WHAT TO DO> Check each line of the data below for the string "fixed". Then give the number of lines that have it, without anything else.

+++ COLLECTED DATA

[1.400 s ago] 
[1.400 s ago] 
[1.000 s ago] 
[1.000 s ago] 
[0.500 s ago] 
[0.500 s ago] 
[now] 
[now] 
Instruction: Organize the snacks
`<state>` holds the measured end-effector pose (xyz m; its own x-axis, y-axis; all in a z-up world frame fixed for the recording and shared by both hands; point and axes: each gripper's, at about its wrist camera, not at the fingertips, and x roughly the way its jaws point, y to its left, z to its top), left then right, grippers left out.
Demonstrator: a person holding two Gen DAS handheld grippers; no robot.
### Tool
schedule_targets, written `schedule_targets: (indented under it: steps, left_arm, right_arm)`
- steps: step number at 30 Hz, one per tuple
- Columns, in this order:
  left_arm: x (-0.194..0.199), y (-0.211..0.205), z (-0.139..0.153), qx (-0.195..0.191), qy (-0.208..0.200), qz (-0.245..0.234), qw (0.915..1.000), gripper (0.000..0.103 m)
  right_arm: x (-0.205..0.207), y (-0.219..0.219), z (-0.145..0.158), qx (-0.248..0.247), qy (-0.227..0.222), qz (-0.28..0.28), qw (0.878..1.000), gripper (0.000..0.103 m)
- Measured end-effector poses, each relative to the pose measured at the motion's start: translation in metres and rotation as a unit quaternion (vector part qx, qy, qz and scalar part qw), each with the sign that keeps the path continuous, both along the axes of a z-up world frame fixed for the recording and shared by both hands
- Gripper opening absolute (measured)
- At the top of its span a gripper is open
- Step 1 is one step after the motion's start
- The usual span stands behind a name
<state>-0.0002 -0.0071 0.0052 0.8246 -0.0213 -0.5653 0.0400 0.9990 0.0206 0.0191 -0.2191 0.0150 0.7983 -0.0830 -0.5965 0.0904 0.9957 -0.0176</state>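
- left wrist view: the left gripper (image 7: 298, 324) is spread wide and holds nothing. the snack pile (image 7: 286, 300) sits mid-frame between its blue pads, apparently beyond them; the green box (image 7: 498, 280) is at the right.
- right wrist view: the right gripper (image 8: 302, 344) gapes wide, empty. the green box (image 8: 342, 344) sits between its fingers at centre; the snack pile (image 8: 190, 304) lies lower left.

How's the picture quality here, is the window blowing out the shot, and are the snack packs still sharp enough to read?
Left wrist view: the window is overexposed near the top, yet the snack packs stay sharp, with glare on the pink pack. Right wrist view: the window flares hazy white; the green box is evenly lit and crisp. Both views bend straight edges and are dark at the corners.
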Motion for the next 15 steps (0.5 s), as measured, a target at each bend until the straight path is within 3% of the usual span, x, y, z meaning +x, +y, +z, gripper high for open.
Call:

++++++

RESPONSE TO THIS TASK> 2